Die gesellschaftliche Entwicklung unserer Tage führe nachweislich zu einem Anstieg von ungewollten Schwangerschaften in der Pubertät, meint der Präsident der OEGGG, Professor Norbert Pateisky. Gründe dafür sind seiner Ansicht nach die mangelnden Zukunftsperspektiven junger Menschen, außerdem der Drogenkonsum, psychosozialer Stress und das Getrenntleben Jugendlicher von den Eltern. Auch eine große Anzahl von Kondom-Unfällen (obwohl Kondome seit der Aids-Kampagne sehr gut eingeführt sind), von spontanem Geschlechtsverkehr und von ungeschütztem Geschlechtsverkehr (bei Mädchen bereits im Alter von 15 Jahren ) mache Empfängnisverhütung in steigendem Maße wichtig und notwendig. "Vikela kann als reine Notbremse unter den empfängnisverhütenden Methoden bezeichnet werden," stellt Pateisky fest. "Trotzdem sollte man a la longue dahin kommen, dass das Präparat oder Rezept bereits prophylaktisch in der Nachtkastelschublade vorhanden ist."

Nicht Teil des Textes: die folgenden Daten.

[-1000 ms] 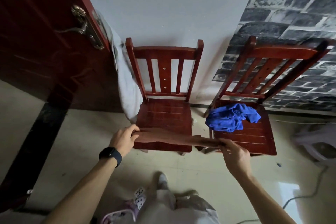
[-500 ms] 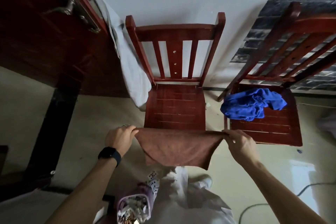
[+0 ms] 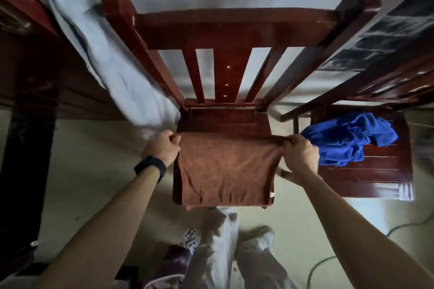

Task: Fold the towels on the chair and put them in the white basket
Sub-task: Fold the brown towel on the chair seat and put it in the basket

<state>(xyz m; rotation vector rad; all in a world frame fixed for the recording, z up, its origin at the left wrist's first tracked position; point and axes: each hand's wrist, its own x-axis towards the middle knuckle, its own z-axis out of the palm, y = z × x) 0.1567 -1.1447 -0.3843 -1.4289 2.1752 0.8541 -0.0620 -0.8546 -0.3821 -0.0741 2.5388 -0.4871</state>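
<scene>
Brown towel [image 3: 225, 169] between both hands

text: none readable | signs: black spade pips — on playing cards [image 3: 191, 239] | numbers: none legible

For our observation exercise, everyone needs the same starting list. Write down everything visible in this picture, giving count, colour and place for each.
brown towel: one, brown, over the middle chair's seat
blue towel: one, blue, crumpled on the right chair's seat
middle chair: one, red-brown wood, straight ahead by the wall
right chair: one, red-brown wood, at right
pale cloth: one, light grey, hanging at left by the door
door: one, dark red, far left
playing cards: a few, white, floor near the feet
cable: one, dark, floor at lower right
watch: one, black, left wrist
left hand: pinches the brown towel's far left corner
right hand: pinches its far right corner
</scene>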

Aufklärungskampagne Für Ende Jänner sind nun im Wiener Rathaus umfassende Informationen über Empfängnisverhütung für Schülerinnen und Schüler angesagt - gemeinsam mit der Wiener Frauenbeauftragten Professor Beate Wimmer-Puchinger und der Österreichischen Gesellschaft für Familienplanung. Beiträge in Rundfunk, Fernsehen und in den Printmedien sowie eine Broschüre, die bis Herbst an den Schulen verteilt werden soll, beschäftigen sich intensiv mit dem Thema Verhütung.
Zwar sind die Schülerinnen und Schüler aufgrund langjähriger schulischer Aufklärungsarbeit "nicht das eigentliche Risikopotential", weiß der Grazer Gynäkologe Wolfgang Walcher. Doch die Anwendung des Wissens lasse zu wünschen übrig: "Praktische Übungen mit Kondomen gibt es natürlich im Biologie-Unterricht nicht. Aber wenigstens am Modell könnte man üben."